Now, this is something I can get behind as a Greatest Rock 'n' Roll Album of All Time. It's a huge claim to make of course, and something naturally prone to a massive amount of subjectivity, which is why I think it's a good choice. Because, frankly, I never really warmed to Petty's voice and found his appearance a tad creepy (in the Johnny Winter this-man-is-a-corpse manner). So I'm not approaching this as a die-hard fan of him and his band. I liked 'em, sure, but I preferred to listen (and look at) and number of other people who can lay claim to the title (Dylan, Band, Beatles, Stones, Bruce, etc.).

But, thinking about Damn the Torpedoes as a document, it stands up. There he is on the cover looking skinny, looking like he has too many teeth, and holding his Rickenbacker with casual affection. And here came the album, in 1979, with an impact that was entirely unexpected. Give or take "American Girl", Petty and his band had at the time released nothing to even hint that they had a Torpedoes in them.

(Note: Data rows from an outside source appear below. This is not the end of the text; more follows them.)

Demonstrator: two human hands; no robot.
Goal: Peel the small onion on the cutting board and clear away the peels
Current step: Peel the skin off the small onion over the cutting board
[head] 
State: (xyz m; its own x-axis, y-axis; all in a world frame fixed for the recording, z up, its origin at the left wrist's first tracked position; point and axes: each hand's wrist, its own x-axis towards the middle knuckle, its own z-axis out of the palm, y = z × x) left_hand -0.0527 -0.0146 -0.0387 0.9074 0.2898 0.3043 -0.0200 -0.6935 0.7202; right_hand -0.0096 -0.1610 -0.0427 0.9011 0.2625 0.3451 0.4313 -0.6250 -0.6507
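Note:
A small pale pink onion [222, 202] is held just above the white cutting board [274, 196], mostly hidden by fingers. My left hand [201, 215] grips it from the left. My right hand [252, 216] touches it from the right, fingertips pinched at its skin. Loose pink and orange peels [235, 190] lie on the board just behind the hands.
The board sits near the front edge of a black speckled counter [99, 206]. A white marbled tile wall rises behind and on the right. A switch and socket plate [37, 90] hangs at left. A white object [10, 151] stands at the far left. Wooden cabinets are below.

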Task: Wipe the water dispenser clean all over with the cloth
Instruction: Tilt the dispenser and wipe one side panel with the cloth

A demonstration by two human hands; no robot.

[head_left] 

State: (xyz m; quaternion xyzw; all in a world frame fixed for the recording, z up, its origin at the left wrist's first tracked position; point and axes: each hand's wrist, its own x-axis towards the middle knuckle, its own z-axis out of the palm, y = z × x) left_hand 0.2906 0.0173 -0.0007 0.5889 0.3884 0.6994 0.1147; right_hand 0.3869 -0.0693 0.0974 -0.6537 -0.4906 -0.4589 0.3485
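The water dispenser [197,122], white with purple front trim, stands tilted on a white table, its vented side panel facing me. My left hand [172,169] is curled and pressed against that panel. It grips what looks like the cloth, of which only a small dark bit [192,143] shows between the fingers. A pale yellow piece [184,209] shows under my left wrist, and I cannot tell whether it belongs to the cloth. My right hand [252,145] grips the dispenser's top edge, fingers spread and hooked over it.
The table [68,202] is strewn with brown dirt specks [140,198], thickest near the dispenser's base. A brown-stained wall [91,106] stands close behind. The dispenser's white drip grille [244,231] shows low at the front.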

And it was an album, a proper album, with a Side 1 and a Side 2. Side 1 was just incredible, an unbelievable onslaught of power and crackingly good songs. Starting with "Refugee," you get a laid-back swagger, like a band setting up to jam and then just nailing it, getting tighter and tighter as they go along. With barely a pause for breath, "Here Comes My Girl" is a classic hybrid of rock and pop, moving from an almost-spoken intro, hitting a higher and more strident gear, building the tension, and then breaking into a beautifully-pitched chorus that sounds like a mid-60s, 12-string guitar folk-rock classic. Which you'd think would be the high point of Side 1, but then you get the anthemic "Even the Losers" followed by the high-energy sarcasm of "Shadow of a Doubt (A Complex Kid)" and then the LA New Wave-style "Century City."

At which point, drained of energy after possibly the most exciting side of music you've ever heard, you can't possibly not put on Side 2, which starts with the utterly sublime guitar/piano/hammond intro of the completely brilliant "Don't Do Me Like That." The album then accelerates towards the end, with "You Tell Me" and "What Are You Doing in My Life?" and, when you are entirely spent, it hitches an arm around your shoulder and leads you into the bar for "Louisiana Rain", which is a country-rock charmer straight out of the Exile on Main St school. And I love that the record has 9, not 10, not 8 or 11, but 9 tracks.

Like many Petty albums, Torpedoes is full of between-tracks madness, tape ends, funny sounds, off-stage comments ("It's just the normal noises in here.").

It's as if they'd been holding back for their first two albums, and then they just let rip. It sounds fantastic, the band are road-hardened and tight, and every single one of the songs is worth playing.